Retail & Hospitality

High employee turnover sectors with part-time workforce:

  • Part-Time Staff: Pro-rata gratuity based on actual working hours
  • Tips & Service Charges: Customer tips excluded; only basic+DA considered
  • Multiple Outlets: Transfers across branches maintain service continuity

Industry Tip: Banking and insurance sectors often provide enhanced gratuity benefits through internal policies, sometimes removing the 5-year eligibility requirement or increasing the calculation multiplier beyond 15.

Real-World Case Studies

Case Study 1: Fixed-Term IT Contractor – New Rules Benefit

Background: Priya, a software developer, worked for a leading IT company on consecutive 18-month fixed-term contracts.

Details:

  • • First Contract: June 2024 – November 2025 (18 months)
  • • Monthly Basic + DA: ₹65,000
  • • Divisor: 30 (IT company)

Old Rules: No gratuity (less than 5 years)

New Rules Calculation: (65,000 × 15 × 2) ÷ 30 = ₹65,000

Outcome: Priya received ₹65,000 gratuity upon contract completion, which was previously not available to fixed-term workers.

Case Study 2: Manufacturing Worker – Salary Structure Impact

Background: Ramesh, a factory worker, completed 10 years of service with a manufacturing company.
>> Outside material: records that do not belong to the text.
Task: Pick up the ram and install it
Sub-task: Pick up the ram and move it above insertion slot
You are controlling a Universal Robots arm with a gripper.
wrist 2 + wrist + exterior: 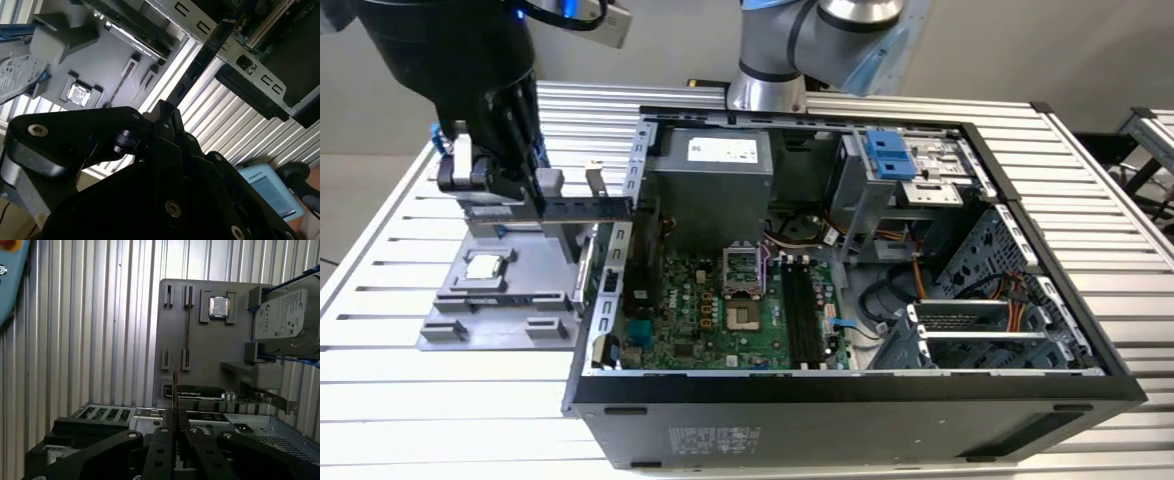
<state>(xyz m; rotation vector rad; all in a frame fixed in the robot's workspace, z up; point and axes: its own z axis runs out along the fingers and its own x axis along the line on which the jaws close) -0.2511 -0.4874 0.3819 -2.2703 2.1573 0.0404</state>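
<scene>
Ram: thin, flat, dark greenish circuit-board stick (200,55), clamped in the arm's black two-finger gripper (176,432). Fingers drawn narrow onto its flat faces, so in first wrist view the ram reads edge-on, a thin line betw. them. Prob. reason: pinching the faces stops the board twisting & leaves most of its length free past the fingertips. Position: in the air, over the case-side edge of the grey moulded parts tray (454,330), free end reaching toward the side wall of the open black desktop computer case (854,400). Not inside the case, and well apart from the long black memory slots (803,310) on the green motherboard (680,300). So pick-up looks done, install not. Tray keeps each part in its own seat, apart from the rest, presumably for a clean grab. Small square silver processor chip (486,266) lies flat in its pocket. Big silver hard drive in blue frame (285,315) is propped at one end. Grey slotted posts (188,295) carry a thin dark strip (187,330) betw. them; maybe a 2nd stick, can't confirm. Case lies on its side, panel off, board facing up, which gives access from above. Surface: ribbed slatted aluminium table (374,400), w/ tray & case resting on it just beside each other. Room: pale blue handheld control pendant (265,185) near the table's edge; another slatted table (1154,130) at the exterior view's right.
</scene>
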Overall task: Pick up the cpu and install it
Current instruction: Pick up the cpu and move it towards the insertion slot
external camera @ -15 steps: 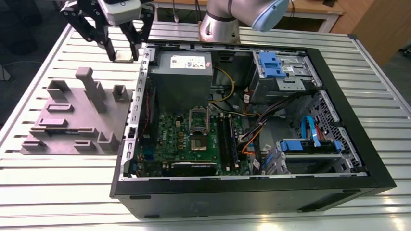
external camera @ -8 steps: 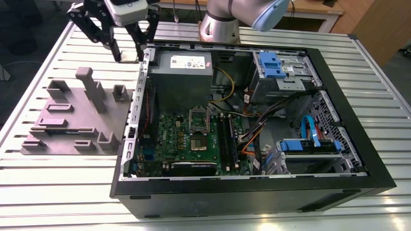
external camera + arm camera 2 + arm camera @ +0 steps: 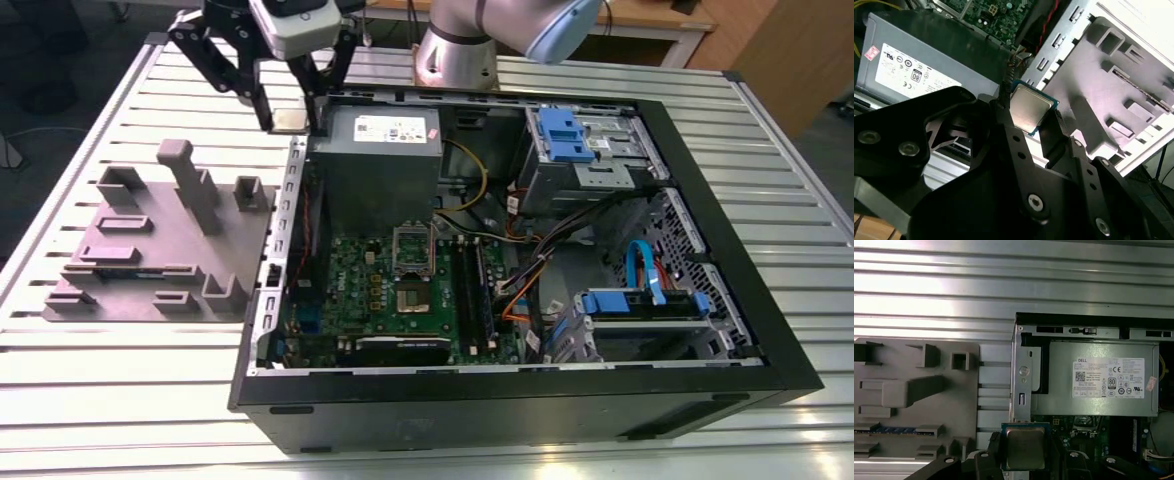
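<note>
Now: my pincer (image 3: pixel 287 112) is closed onto the cpu (image 3: pixel 286 122). One finger sits on each of two opposite edges, and the gap is no wider than the chip itself. The cpu is off every surface and touches only my fingers.

In both wrist views the pincer (image 3: pixel 1028 112) (image 3: pixel 1025 451) holds the cpu (image 3: pixel 1029 109) (image 3: pixel 1025 447) between the black fingers (image 3: pixel 1009 135). The chip's shiny silver-grey top faces the cameras, with a thin darker rim around it.

Position, exterior view: the cpu hangs near the tabletop (image 3: pixel 107 400) edge where the arm base (image 3: pixel 461 55) stands. It is above the corner of the open computer case (image 3: pixel 747 300), just beside the grey power-supply box (image 3: pixel 380 150) with its white label. In the first wrist view the chip lies over the case's side wall, with the power-supply box (image 3: pixel 1099 377) close on one side and the grey fixture block (image 3: pixel 914 390) on the other.

Surroundings:
- The case lies on its side, open face up, across the middle of the slatted metal tabletop and toward the edge at the exterior view's right.
- The fixture block (image 3: pixel 160 240), with its raised posts and slots, lies just beside the case, toward the edge at the exterior view's left.
- Inside the case is the green motherboard (image 3: pixel 400 300). The silver socket frame (image 3: pixel 411 247) on it is well apart from the cpu, on the far side of the power-supply box.
</note>
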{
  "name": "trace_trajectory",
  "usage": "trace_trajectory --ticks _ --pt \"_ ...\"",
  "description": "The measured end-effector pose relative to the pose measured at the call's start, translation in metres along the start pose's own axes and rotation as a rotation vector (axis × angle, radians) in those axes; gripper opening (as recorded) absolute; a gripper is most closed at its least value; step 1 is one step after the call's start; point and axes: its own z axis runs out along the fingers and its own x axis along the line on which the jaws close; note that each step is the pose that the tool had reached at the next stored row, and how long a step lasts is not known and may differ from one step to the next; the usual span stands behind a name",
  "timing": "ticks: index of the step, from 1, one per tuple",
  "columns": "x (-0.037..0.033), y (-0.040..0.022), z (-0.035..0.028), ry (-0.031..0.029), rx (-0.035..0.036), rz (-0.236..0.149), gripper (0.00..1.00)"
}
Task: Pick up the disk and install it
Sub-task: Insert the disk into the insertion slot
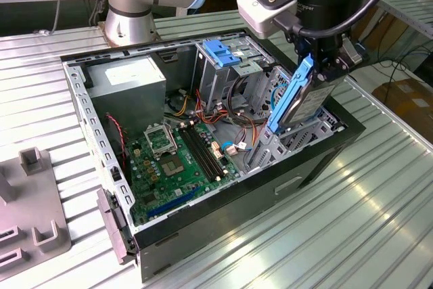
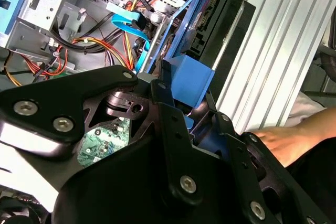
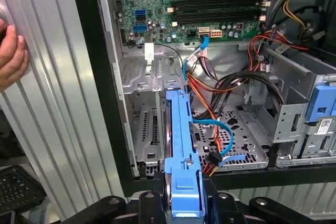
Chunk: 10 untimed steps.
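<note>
Fingers [image 3: 151,205] are clamping from both sides on the blue carrier end of the disk [image 1: 306,103], with no gap showing in both wrist views. The gripper [image 1: 318,65] is holding the disk on edge, tilted, its blue rail [image 1: 291,93] facing the exterior view's left and the grey body behind it.

The disk's lower end is hanging at the mouth of the metal drive bay [image 1: 301,141], at the exterior view's right end of the open computer case [image 1: 203,231]. Contact with the bay: cannot tell.

In the first wrist view the rail [image 3: 184,140] is running down toward the empty cage slots, with orange, black and blue cables [image 3: 220,129] lying just beside it.

Further out in the case, the green motherboard [image 1: 179,157] is lying at mid floor. The tall cage with a blue latch [image 1: 220,52] is standing toward the far side.

The case is sitting on a ribbed metal table [image 1: 325,235]. A person's hand [image 3: 11,51] is resting on that table beside the case wall.
</note>
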Motion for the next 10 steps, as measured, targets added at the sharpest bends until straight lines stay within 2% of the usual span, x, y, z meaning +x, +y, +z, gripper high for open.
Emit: trace_trajectory --ticks 4,10 --pt "0.0002 0.0022 0.0034 -0.0049 -0.0003 -0.001 0.37" --pt "0.001 0.0056 0.0081 -0.008 -0.0009 -0.005 0.37"
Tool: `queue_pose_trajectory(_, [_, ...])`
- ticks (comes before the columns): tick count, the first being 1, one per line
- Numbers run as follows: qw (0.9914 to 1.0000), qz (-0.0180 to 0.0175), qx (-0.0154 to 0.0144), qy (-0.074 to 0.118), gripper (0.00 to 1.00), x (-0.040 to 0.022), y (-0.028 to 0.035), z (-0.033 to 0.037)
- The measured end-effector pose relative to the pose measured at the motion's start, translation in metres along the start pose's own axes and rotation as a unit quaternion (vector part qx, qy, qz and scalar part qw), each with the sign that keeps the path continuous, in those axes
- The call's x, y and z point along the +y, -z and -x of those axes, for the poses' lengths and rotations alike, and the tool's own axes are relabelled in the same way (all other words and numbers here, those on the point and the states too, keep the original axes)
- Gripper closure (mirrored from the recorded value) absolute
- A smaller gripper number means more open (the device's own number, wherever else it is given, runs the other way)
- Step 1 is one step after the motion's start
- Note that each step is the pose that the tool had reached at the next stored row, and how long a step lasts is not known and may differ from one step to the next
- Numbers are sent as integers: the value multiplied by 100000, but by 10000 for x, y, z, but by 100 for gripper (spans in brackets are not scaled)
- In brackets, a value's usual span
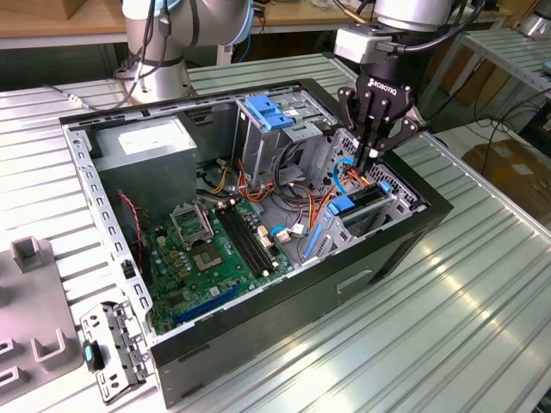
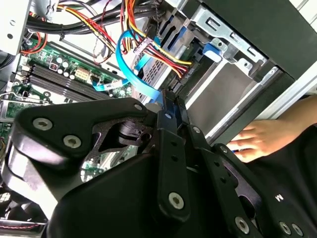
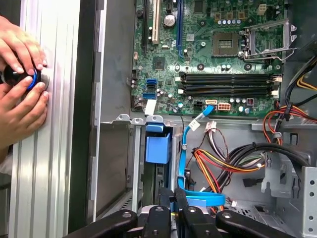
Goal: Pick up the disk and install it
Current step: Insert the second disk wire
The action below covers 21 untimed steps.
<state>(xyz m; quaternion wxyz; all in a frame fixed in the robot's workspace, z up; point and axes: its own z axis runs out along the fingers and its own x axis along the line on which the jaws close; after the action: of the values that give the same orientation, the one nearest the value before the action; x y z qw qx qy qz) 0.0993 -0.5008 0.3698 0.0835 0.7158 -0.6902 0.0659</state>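
Note:
The disk (image 1: 343,206) stands on edge in the drive bay at the open computer case's front corner, and its blue carrier end shows in the first wrist view (image 3: 158,146). My gripper (image 1: 372,159) hangs straight above that bay, just over the disk's upper edge. Its black fingers (image 2: 168,111) are drawn together into one point and shut, with nothing visible between them. A light blue data cable (image 3: 184,163) curls right beside the fingertips (image 3: 174,206). I cannot tell whether the tips touch the disk.
The case holds a green motherboard (image 1: 215,249), a grey power-supply box (image 1: 142,142), a tall metal cage with a blue latch (image 1: 271,112) and bundled wires (image 3: 233,163). A person's hands (image 3: 20,84) rest on the ribbed table beside the case. A loose bracket (image 1: 112,348) lies at the exterior view's left.

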Motion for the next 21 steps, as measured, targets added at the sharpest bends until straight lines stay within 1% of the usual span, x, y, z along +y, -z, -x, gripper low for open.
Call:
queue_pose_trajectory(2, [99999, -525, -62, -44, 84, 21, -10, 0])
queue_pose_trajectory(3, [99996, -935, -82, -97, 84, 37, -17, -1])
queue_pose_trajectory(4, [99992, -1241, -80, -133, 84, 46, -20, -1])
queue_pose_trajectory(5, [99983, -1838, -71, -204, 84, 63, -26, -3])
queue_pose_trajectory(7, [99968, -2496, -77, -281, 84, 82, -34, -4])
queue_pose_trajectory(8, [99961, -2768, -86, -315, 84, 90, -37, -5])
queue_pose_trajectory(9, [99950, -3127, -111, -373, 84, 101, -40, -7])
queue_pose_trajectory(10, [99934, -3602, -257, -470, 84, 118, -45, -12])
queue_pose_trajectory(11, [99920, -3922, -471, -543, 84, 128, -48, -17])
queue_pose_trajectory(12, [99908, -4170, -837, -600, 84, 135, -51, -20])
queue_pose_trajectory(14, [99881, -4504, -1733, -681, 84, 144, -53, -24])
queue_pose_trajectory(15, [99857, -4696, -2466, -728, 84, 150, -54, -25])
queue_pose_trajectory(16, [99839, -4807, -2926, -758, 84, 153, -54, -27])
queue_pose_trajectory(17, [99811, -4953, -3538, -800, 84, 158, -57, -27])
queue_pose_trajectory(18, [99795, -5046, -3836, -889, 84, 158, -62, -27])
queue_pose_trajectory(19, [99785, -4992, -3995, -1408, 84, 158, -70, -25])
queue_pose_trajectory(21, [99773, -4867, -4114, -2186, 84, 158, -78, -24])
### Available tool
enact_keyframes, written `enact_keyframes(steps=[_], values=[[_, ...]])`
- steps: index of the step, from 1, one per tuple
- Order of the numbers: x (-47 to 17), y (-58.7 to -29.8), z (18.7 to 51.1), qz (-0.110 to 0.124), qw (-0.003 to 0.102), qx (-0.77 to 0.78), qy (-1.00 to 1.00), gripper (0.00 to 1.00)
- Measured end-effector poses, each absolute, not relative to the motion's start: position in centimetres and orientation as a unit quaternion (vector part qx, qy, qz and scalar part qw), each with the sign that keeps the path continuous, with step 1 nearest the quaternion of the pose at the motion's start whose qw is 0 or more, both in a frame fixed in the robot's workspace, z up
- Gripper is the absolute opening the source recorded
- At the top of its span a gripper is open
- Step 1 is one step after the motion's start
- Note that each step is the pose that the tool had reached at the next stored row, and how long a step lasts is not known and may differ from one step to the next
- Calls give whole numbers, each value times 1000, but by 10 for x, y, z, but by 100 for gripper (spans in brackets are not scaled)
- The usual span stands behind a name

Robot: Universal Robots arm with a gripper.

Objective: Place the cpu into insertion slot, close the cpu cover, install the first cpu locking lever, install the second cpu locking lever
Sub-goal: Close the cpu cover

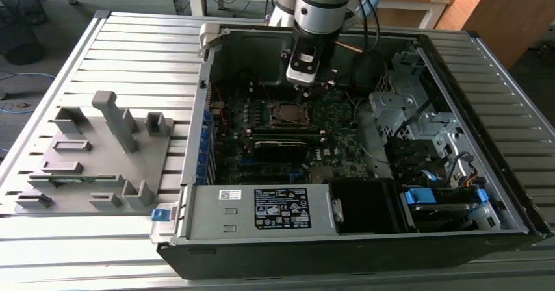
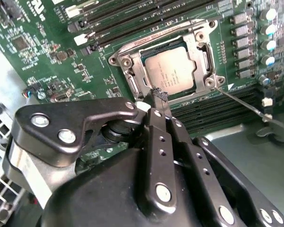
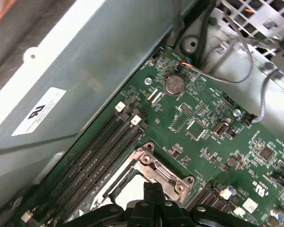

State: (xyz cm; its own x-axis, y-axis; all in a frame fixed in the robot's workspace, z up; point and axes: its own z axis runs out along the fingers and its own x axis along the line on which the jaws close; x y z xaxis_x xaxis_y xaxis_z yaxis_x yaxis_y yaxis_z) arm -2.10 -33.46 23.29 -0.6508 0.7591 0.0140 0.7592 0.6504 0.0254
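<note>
The cpu, with a dull grey top, lies in the insertion slot on the green motherboard. The silvery cpu cover lies flat around it, and the chip shows through its window. A thin wire locking lever sticks out sideways from one socket corner, away from the frame. My gripper is shut with nothing between its fingers. Its tip hovers at the edge of the socket opposite the memory slots. In the first wrist view the gripper hangs over the cover. In the exterior view the gripper is just behind the socket.
The open computer case stands on a slatted table. Long black memory slots run beside the socket. Drive cages and cables fill the case on the exterior view's right. A grey fixture block sits on the exterior view's left.
</note>
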Motion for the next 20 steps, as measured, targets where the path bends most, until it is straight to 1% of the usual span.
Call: enact_keyframes(steps=[9,20], values=[[-21,-335,233,-14,1,-392,-920,11],[-21,-335,233,-14,3,-314,-949,11]])
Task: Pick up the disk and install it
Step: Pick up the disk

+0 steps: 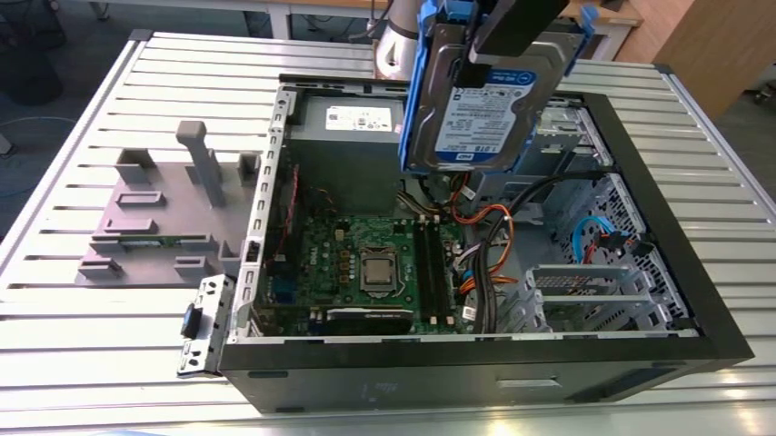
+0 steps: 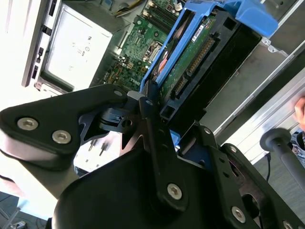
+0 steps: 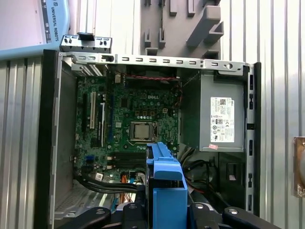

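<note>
One disk: the hard drive (image 1: 485, 104) in its blue bracket (image 1: 423, 82) hangs edge-down above the open computer case (image 1: 631, 363), clear of everything inside it, label facing the exterior view.
Tool: the tool (image 2: 151, 112) is pinched on the disk's upper edge; in the second wrist view its black fingers (image 2: 148, 107) press on the blue frame, with the drive's circuit-board side (image 2: 188, 62) running away from them.
Disk relative to tool: directly below the tool, gripped at one end only, long side hanging toward the case; in the first wrist view the bracket (image 3: 167, 191) sits between the tool's links, over the motherboard (image 3: 133, 129).
Below the disk: the power supply (image 1: 352, 127) lies just toward the exterior view's left, the orange and black cables (image 1: 492, 241) sit underneath, and the drive cage (image 1: 606, 282) is toward the exterior view's right.
Risk, slip: the hold is on a narrow plastic edge, so the drive could likely swing or slide out onto the motherboard.
Risk, snag: lowered off line, the free end may catch the cables or strike the case wall.
Surface: the grey stand (image 1: 158, 209) rests on the slatted surface (image 1: 73, 327), well apart.
</note>
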Controlling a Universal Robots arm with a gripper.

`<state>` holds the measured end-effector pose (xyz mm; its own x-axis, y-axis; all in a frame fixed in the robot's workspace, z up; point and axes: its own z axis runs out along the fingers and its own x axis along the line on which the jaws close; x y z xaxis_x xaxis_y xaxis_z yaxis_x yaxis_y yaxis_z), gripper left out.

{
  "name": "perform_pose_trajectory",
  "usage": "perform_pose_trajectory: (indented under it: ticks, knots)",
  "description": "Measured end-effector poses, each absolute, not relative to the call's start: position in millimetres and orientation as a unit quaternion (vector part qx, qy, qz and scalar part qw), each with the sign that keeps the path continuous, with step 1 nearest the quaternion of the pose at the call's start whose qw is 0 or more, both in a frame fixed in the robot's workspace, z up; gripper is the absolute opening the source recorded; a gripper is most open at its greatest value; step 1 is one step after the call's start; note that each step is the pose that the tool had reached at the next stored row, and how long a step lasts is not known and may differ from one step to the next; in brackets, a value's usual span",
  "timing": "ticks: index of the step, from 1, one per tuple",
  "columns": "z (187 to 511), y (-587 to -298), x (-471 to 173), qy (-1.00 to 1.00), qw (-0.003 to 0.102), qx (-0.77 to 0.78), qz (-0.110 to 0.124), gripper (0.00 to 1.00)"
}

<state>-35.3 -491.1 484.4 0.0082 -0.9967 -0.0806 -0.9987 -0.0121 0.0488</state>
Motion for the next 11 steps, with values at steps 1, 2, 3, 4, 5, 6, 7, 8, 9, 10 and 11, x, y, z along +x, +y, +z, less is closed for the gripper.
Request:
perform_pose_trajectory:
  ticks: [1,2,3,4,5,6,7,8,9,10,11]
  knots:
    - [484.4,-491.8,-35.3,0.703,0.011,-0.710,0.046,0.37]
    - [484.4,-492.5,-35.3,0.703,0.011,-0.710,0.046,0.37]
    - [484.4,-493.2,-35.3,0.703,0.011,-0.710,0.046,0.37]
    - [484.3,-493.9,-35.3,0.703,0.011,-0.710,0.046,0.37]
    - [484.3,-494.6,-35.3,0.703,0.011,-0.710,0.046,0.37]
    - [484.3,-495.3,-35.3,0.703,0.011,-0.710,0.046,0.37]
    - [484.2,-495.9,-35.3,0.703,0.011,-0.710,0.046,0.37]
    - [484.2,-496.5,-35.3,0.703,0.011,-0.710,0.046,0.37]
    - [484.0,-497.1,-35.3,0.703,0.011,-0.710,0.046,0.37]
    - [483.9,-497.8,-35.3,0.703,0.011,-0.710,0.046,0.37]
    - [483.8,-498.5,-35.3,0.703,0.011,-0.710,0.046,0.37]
Old Salary Structure (pre-2025):

  • • CTC: ₹6,00,000/year (₹50,000/month)
  • • Basic + DA: ₹18,000 (36% of CTC)
  • • Allowances: ₹32,000

Old Gratuity: (18,000 × 15 × 10) ÷ 26 = ₹1,03,846

New Salary Structure (post-2025):

  • • CTC: ₹6,00,000/year
  • • Basic + DA: ₹30,000 (50% of CTC – compliant)
  • • Allowances: ₹20,000

New Gratuity: (30,000 × 15 × 10) ÷ 26 = ₹1,73,077

Impact: 67% increase in gratuity amount due to revised wage structure requirements.

Case Study 3: Contract Worker – Principal Employer Liability

Background: Sunita worked as a housekeeping staff through a contractor at a corporate office.

Details:

  • • Service Period: 3 years continuous
  • • Monthly Basic + DA: ₹18,000
  • • Contractor: ABC Facility Services
  • • Principal Employer: XYZ Corporation

Issue: Contractor ABC went bankrupt and couldn’t pay gratuity.

Resolution: Under new Labour Codes, XYZ Corporation (principal employer) was held liable.